L'assureur peut-il rembourser une cyber-rançon ?

Oui, le paiement d'une rançon peut être garanti par un contrat cyber en France, à condition que la victime ait déposé plainte dans les 72 heures (article L12-10-1 du Code des assurances) et dans la limite de la sous-limite prévue au contrat. Les autorités (ANSSI, Cybermalveillance.gouv.fr) recommandent toutefois de ne pas payer : le paiement ne garantit ni la restitution des données ni l'absence de récidive.

Les amendes de la CNIL sont-elles couvertes par l'assurance cyber ?

En principe non : les amendes administratives de la CNIL sont des sanctions à visée punitive, dont la prise en charge par un assureur est considérée comme contraire à l'ordre public, position rappelée par l'ACPR. Le contrat cyber couvre en revanche les frais de défense lors d'une enquête administrative, les frais de notification et les conséquences des réclamations des personnes concernées.

Combien coûte une assurance cyber pour une PME ?

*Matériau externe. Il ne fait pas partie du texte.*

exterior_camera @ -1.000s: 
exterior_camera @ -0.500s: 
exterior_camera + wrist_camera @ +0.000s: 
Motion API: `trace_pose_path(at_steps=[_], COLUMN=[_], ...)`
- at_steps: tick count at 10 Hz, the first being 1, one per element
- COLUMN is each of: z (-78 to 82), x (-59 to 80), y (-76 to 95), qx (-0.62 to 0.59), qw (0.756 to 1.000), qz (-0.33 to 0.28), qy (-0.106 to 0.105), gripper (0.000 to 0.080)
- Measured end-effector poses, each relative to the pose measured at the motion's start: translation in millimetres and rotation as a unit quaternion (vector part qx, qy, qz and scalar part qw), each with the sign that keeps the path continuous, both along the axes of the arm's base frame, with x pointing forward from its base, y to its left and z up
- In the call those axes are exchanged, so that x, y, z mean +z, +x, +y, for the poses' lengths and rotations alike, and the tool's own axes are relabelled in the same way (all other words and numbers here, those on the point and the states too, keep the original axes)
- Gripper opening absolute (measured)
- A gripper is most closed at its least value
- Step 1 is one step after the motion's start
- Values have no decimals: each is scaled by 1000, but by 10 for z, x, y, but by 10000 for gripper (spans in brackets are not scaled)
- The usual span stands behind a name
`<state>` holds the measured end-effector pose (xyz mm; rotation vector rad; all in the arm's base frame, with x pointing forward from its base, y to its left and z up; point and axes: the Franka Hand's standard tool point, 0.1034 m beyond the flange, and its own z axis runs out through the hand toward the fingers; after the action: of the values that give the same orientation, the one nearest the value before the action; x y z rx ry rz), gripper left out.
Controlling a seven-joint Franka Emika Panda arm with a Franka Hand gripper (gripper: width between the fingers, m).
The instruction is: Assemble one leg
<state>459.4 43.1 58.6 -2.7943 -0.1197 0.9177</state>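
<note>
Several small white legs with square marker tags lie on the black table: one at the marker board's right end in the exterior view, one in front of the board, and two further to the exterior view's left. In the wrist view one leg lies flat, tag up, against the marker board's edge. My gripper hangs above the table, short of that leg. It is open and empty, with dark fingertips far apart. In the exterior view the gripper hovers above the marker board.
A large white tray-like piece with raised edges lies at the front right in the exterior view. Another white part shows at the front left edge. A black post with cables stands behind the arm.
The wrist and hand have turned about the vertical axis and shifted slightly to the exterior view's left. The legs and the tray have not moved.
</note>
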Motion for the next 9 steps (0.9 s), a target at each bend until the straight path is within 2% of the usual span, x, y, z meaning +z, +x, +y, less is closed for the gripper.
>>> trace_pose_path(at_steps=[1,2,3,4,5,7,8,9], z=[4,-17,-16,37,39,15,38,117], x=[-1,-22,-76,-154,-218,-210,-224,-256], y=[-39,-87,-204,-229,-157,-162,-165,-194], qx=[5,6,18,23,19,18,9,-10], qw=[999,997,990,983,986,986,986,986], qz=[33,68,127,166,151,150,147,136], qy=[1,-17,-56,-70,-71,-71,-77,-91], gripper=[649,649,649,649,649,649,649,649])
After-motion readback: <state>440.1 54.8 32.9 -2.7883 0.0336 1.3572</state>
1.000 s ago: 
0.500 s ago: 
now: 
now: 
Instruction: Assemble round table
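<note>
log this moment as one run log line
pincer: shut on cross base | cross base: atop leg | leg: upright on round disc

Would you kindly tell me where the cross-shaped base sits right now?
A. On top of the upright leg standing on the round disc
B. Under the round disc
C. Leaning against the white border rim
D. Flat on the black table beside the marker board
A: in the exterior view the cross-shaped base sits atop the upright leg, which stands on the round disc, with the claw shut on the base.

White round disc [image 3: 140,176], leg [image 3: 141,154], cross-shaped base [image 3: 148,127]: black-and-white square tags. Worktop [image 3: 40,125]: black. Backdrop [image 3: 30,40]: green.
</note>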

La prime dépend du chiffre d'affaires, du secteur, de la sensibilité des données, du montant de garantie et surtout du niveau de sécurité (MFA, sauvegardes déconnectées, EDR). Le marché français s'est détendu : l'étude LUCY de l'AMRAE relève des baisses de taux de prime en 2024 puis en 2025. Un audit préalable des prérequis techniques permet d'obtenir les meilleures conditions ; le Cabinet Devorsine met les assureurs en concurrence sur cette base.